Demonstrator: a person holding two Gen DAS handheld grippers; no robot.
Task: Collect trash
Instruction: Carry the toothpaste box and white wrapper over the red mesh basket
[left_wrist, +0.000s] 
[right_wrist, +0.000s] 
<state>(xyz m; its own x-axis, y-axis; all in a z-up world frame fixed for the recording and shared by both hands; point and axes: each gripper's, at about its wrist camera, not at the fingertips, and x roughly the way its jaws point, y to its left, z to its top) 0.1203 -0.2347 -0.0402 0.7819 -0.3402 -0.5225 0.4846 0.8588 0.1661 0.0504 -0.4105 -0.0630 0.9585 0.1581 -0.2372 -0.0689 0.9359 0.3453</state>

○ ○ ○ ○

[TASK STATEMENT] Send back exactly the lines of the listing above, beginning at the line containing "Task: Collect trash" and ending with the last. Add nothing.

[SOLUTION BELOW]
Task: Collect trash
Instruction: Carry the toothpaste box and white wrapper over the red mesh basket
[left_wrist, +0.000s] 
[right_wrist, +0.000s] 
<state>(xyz m; its own x-axis, y-axis; all in a z-up world frame fixed for the recording and shared by both hands; point and axes: each gripper's, at about its wrist camera, not at the fingertips, and x roughly the way its jaws point, y to its left, z to its top) 0.1203 -0.2347 -0.0402 0.7819 -0.3402 -0.5225 0.4846 0.8588 0.1661 0.0504 -0.4105 -0.0630 0.9585 0.1581 -0.2372 -0.0689 0.9359 0.3453</state>

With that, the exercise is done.